WHAT YOU WILL DO: Please set down the data again exactly, minus the pictures.
===== STORED DATA
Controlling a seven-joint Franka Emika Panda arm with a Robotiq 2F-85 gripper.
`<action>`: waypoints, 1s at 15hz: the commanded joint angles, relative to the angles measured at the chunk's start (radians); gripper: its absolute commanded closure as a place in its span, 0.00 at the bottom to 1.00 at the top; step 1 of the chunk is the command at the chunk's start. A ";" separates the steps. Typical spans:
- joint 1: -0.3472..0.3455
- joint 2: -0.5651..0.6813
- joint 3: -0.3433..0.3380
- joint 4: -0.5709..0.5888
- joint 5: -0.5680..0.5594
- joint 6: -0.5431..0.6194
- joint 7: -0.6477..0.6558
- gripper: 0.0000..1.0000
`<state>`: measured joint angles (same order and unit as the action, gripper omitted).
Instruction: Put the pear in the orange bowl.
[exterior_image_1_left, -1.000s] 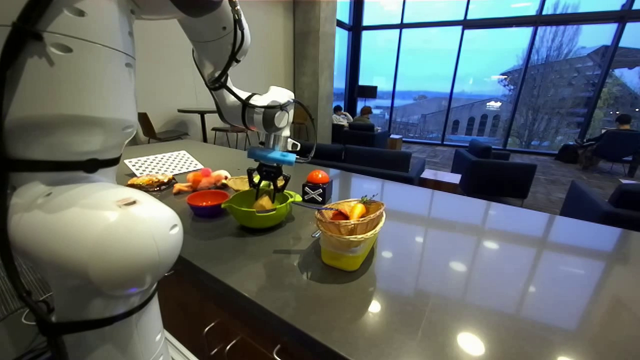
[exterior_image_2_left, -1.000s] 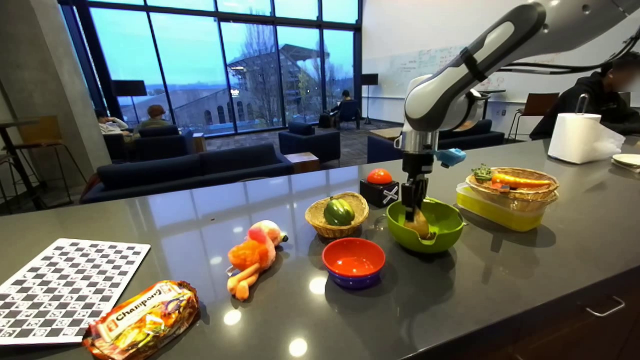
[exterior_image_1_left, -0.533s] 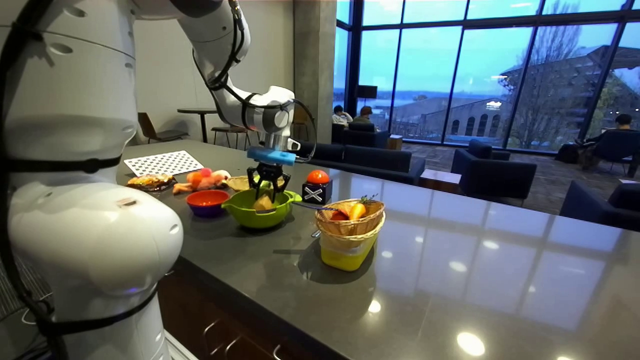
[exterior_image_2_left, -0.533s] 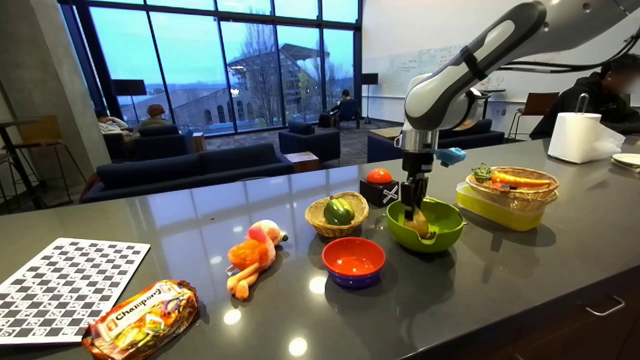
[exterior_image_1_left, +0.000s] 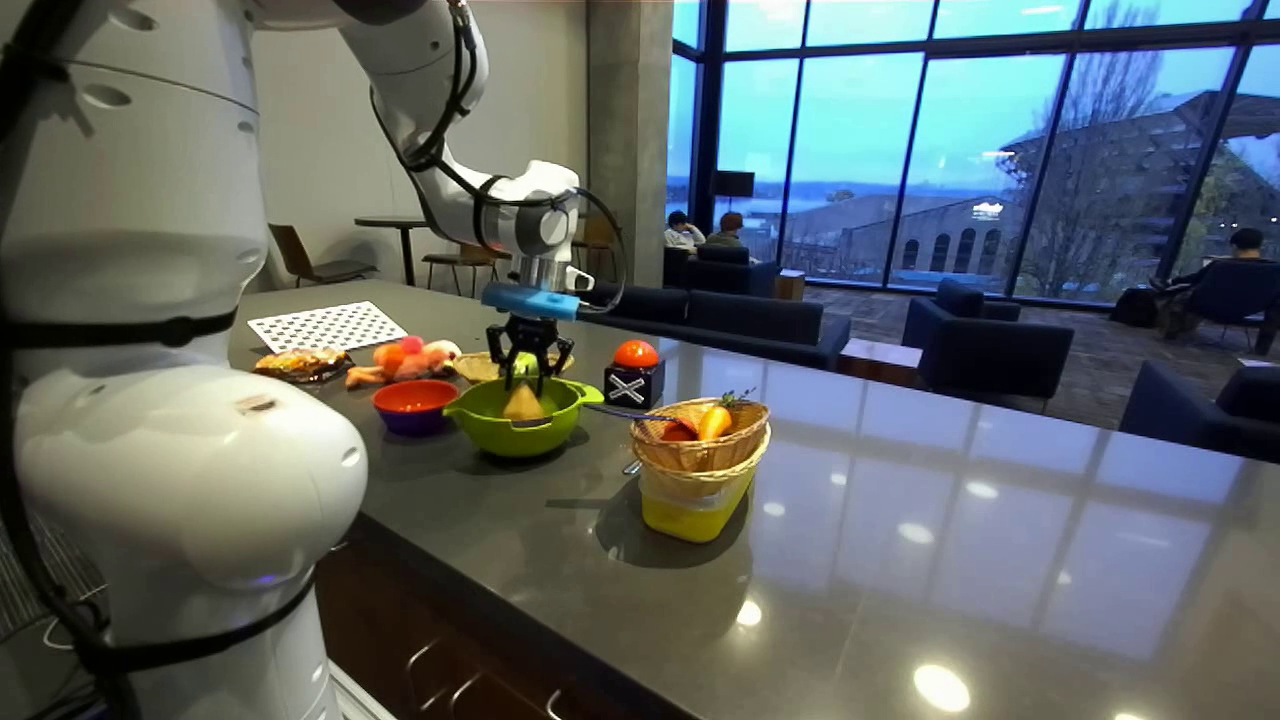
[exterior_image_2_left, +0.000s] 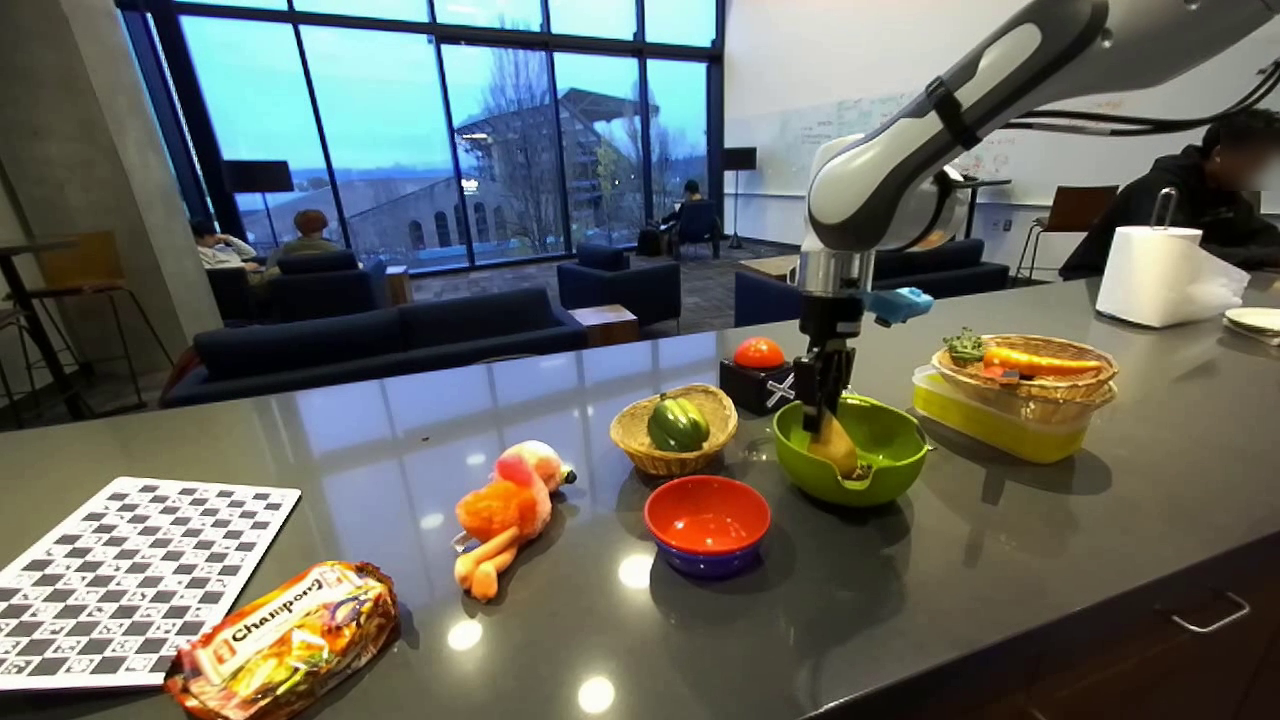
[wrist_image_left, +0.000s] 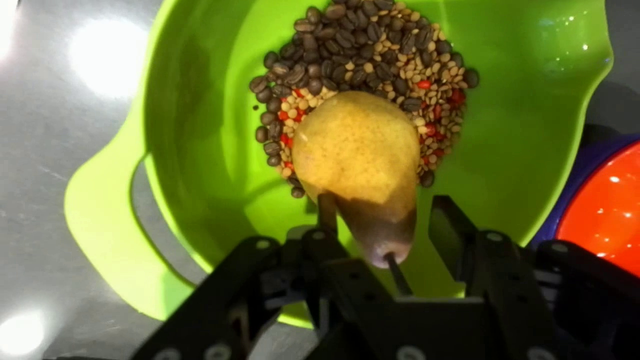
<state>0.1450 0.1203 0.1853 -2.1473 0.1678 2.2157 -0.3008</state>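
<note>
I record that my gripper (wrist_image_left: 385, 212) has risen and shifted slightly, its jaws parted astride the neck of the pear (wrist_image_left: 357, 150), which remains unclasped inside the green bowl (exterior_image_2_left: 820, 485), so I judge the transfer to the orange bowl (exterior_image_2_left: 706, 520) outstanding.

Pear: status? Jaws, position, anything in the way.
Jaws open, neck of pear between, gap on one side. Sitting among beans in green bowl. That bowl's wall between pear and orange bowl.
</note>
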 joint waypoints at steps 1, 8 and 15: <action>0.005 -0.054 0.002 -0.029 0.005 -0.014 0.036 0.72; 0.004 -0.034 -0.004 -0.020 -0.002 -0.018 0.055 0.04; -0.014 0.009 -0.020 -0.010 0.017 -0.017 0.054 0.00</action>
<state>0.1423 0.1178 0.1736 -2.1618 0.1687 2.2078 -0.2546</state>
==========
OUTPUT OF THE EXERCISE:
Controlling a seven-joint Franka Emika Panda arm with a Robotiq 2F-85 gripper.
`<action>`: waypoints, 1s at 15hz: the commanded joint angles, relative to the angles measured at the chunk's start (radians); gripper: its absolute commanded closure as a place in its span, 0.00 at the bottom to 1.00 at the top; step 1 of the chunk is the command at the chunk's start. A ";" separates the steps. Typical spans:
- joint 1: -0.3472..0.3455
- joint 2: -0.5651..0.6813
- joint 3: -0.3433..0.3380
- joint 4: -0.5709..0.5888
- joint 5: -0.5680..0.5594
- joint 6: -0.5431..0.6194
- joint 7: -0.6477..0.6558
- gripper: 0.0000..1.0000
`<state>`: measured joint angles (same order and unit as the action, gripper omitted).
Instruction: Put the pear in the orange bowl.
[exterior_image_1_left, -1.000s] 
[exterior_image_2_left, -1.000s] 
[exterior_image_1_left, -0.533s] 
[exterior_image_2_left, -0.533s] 
[exterior_image_1_left, +0.000s] 
[exterior_image_2_left, +0.000s] 
[wrist_image_left, +0.000s] 
<state>0.1450 0.1203 0.1853 -2.1473 0.1678 2.2157 -0.3008</state>
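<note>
I record that my gripper (wrist_image_left: 385, 212) has risen and shifted slightly, its jaws parted astride the neck of the pear (wrist_image_left: 357, 150), which remains unclasped inside the green bowl (exterior_image_2_left: 820, 485), so I judge the transfer to the orange bowl (exterior_image_2_left: 706, 520) outstanding.

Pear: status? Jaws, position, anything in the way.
Jaws open, neck of pear between, gap on one side. Sitting among beans in green bowl. That bowl's wall between pear and orange bowl.
</note>
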 joint waypoints at steps 1, 8 and 15: <action>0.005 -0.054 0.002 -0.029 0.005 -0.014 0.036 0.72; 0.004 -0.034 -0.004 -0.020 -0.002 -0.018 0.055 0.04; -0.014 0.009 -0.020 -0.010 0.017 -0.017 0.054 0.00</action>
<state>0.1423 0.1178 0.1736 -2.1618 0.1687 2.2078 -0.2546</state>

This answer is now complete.